**Action item:**
Reproduce the listing below exactly. Pictures do not belong in the copy.

**Data segment:**
== Segment start ==

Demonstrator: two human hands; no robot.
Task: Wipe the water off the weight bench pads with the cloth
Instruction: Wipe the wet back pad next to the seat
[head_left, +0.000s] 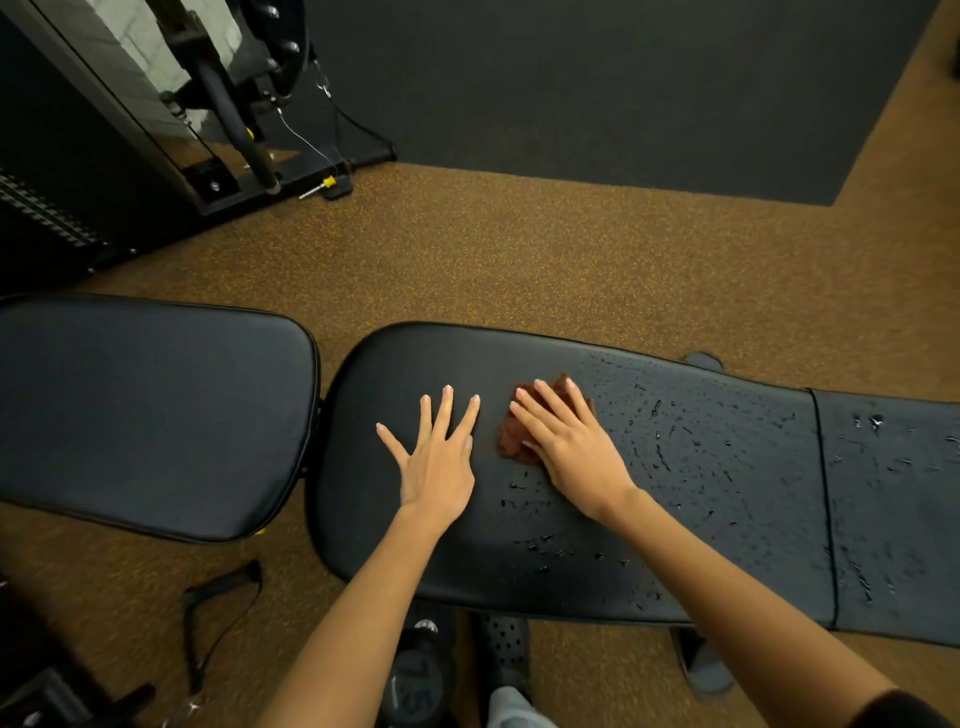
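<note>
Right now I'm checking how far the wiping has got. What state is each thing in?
Long pad: left end dry, rest beaded with water.
Short pad: dry, no drops visible.
Cloth: bunched, pressed flat to the long pad.
Right hand: flat on the cloth.
Left hand: spread, empty, on the dry area.

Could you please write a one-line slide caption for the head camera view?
Right hand presses a brown cloth on the wet bench pad; left hand rests flat beside it.
</note>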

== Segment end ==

**Response area:**
Demonstrator: two human hands; no robot.
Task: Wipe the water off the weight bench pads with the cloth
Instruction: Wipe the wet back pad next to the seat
[head_left, +0.000s] 
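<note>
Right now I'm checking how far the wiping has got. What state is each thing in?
Long pad: left end dry, rest beaded with water.
Short pad: dry, no drops visible.
Cloth: bunched, pressed flat to the long pad.
Right hand: flat on the cloth.
Left hand: spread, empty, on the dry area.

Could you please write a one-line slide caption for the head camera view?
Right hand presses a brown cloth on the wet bench pad; left hand rests flat beside it.
</note>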

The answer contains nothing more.